Which I guess reveals a lot of my underlying thought on the matter. Which is - songs don't have tempos. Original recordings have tempos. And bands have tempos that they like to play those songs. In my experience, this even applies to the band's that recorded the original. Come time for the live gig - maybe they play it at the record tempo... maybe they feel the record was too slow.... or too fast... or too whatever... so they then - like every other band - settle on what tempo they want to play the song at.

So my job - particularly as a sub - isn't to own my claim to determine the song's tempo - but to own whatever tempo they want to play it at... though in most working situations, "they" amounts to the leader... what does he or she want.
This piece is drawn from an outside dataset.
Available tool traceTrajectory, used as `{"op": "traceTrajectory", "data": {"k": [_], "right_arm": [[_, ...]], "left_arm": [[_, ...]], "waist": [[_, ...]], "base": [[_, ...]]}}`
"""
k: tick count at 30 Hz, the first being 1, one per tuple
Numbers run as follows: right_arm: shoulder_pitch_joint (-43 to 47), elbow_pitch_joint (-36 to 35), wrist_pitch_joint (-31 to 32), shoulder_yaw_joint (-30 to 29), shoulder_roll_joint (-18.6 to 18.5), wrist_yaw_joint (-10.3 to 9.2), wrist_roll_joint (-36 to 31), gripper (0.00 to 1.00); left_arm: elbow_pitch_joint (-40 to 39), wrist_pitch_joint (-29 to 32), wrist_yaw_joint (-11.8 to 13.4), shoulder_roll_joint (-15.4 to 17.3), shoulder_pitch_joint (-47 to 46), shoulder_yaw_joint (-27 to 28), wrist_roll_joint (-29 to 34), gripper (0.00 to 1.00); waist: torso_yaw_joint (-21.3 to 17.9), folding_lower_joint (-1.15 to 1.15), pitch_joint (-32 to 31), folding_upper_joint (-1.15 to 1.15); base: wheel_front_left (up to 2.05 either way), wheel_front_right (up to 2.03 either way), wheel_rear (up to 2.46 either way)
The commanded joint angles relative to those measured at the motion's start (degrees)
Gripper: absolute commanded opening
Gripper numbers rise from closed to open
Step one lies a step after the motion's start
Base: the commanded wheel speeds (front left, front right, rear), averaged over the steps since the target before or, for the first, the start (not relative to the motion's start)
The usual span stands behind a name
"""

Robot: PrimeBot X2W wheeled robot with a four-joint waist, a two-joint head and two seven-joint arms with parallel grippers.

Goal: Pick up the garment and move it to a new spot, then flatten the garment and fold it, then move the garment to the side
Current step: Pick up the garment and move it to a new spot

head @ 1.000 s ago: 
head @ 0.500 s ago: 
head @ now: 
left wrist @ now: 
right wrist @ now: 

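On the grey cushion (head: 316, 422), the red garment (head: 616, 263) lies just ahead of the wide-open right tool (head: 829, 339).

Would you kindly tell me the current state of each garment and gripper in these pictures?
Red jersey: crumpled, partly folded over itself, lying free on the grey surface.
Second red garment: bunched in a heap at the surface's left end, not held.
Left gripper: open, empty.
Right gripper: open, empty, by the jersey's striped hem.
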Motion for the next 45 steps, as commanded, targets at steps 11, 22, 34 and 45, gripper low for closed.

So again speaking as a hired hand, I simply don't care how far or close to the original the tempo is - only what makes the band/leader happy - all while always trying to make everything sound and feel as good as possible - regardless of the tempo.

Of course, might something sound better at a different tempo... maybe. Maybe not. It might be more familiar - but the band might not play it as good at that tempo. And most importantly - that's not my job (unless the band/leader has made it my job, of course).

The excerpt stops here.